Samiul Bashar Samin
For The Strokes – a band who often seem damned by what they do, what they don’t, and, above all, what they did 15 years ago – the past, present and future are loaded terms. The past has always been something to escape from, even as their fans clamour for a return to it. The present has been defined by so-so solo records and periodic, nostalgia-driven festival appearances. And the future always boils down to a question they’re constantly asked, but rarely able to answer with much certainty: will The Strokes make another album? Even this surprise four-track EP – their first new material in three years – doesn’t offer any guarantees. “If the collective will can be summoned and corralled,” is about as far as Julian Casablancas is willing to go right now.
“Untame me, it’s not my midlife yet,” demands Casablancas on the opening line of ‘Oblivius’, a song whose skittering hi-hat, duelling, intricately-layered guitars and falsetto vocal places us squarely in the present, or at least the relatively recent past of ‘One Way Trigger’. ‘Threat of Joy’, meanwhile, is the kind of song you thought they’d forgotten how to write: an unabashed throwback to their early days, built around an infectiously-simple riff that recalls the likes of ‘Someday’ or ‘When It Started’, with some playful ad-libbing from Casablancas thrown in for good measure.
It’s ‘Drag Queen’, however, that unexpectedly proves the most compelling cut, and points towards where that “collective will” might be heading.
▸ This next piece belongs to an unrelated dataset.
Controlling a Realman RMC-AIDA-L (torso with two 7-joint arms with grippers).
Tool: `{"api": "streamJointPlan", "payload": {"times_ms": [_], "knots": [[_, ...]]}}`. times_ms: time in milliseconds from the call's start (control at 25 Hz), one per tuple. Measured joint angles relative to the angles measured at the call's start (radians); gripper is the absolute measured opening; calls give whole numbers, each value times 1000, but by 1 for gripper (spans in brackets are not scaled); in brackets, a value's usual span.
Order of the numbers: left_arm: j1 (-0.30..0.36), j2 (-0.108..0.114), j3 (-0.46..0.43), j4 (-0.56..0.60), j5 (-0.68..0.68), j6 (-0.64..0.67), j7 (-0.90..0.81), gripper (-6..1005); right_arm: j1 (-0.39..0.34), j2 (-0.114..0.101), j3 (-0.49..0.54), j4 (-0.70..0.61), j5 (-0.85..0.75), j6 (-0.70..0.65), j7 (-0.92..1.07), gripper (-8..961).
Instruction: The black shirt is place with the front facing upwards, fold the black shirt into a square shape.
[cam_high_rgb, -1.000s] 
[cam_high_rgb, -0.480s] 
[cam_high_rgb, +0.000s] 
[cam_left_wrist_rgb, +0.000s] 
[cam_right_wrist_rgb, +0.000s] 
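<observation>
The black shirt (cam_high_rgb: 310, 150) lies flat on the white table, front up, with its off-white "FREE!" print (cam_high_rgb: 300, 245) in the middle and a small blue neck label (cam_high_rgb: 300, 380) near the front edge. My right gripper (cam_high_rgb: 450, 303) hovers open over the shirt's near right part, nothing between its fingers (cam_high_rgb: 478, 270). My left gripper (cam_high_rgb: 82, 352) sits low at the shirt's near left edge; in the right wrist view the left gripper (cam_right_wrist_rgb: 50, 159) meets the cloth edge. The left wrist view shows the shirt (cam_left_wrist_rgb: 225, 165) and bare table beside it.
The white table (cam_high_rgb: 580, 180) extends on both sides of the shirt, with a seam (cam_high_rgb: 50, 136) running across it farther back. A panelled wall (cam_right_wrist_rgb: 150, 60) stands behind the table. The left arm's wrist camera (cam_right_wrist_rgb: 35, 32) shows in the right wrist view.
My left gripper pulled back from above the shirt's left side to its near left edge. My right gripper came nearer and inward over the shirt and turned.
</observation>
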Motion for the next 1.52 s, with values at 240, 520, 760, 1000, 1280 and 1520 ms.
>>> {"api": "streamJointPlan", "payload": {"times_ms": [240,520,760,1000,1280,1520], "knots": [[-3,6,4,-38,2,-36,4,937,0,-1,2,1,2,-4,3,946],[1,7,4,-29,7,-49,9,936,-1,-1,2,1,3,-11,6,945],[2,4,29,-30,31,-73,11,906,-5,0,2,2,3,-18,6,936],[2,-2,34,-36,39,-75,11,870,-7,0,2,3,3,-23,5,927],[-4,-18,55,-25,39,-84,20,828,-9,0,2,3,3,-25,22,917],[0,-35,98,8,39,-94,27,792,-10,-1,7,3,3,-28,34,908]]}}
The song’s claustrophobic density and dissonance owes something to Casablancas’ last solo album, 2014’s ‘Tyranny’, though there are also elements of PiL and Joy Division at work here, particularly in the industrial hum of Nikolai Fraiture’s bass and the frontman’s wild, uninhibited vocal. Perhaps the highest compliment you could pay this EP is that if you didn’t know who it was and had no preconceived notions about what it should – or shouldn’t – sound like, you’d think you had stumbled across something very special indeed. With ‘Future Present Past’, The Strokes have gone where we, and perhaps even they, never thought they would: back to the future of rock ‘n’ roll.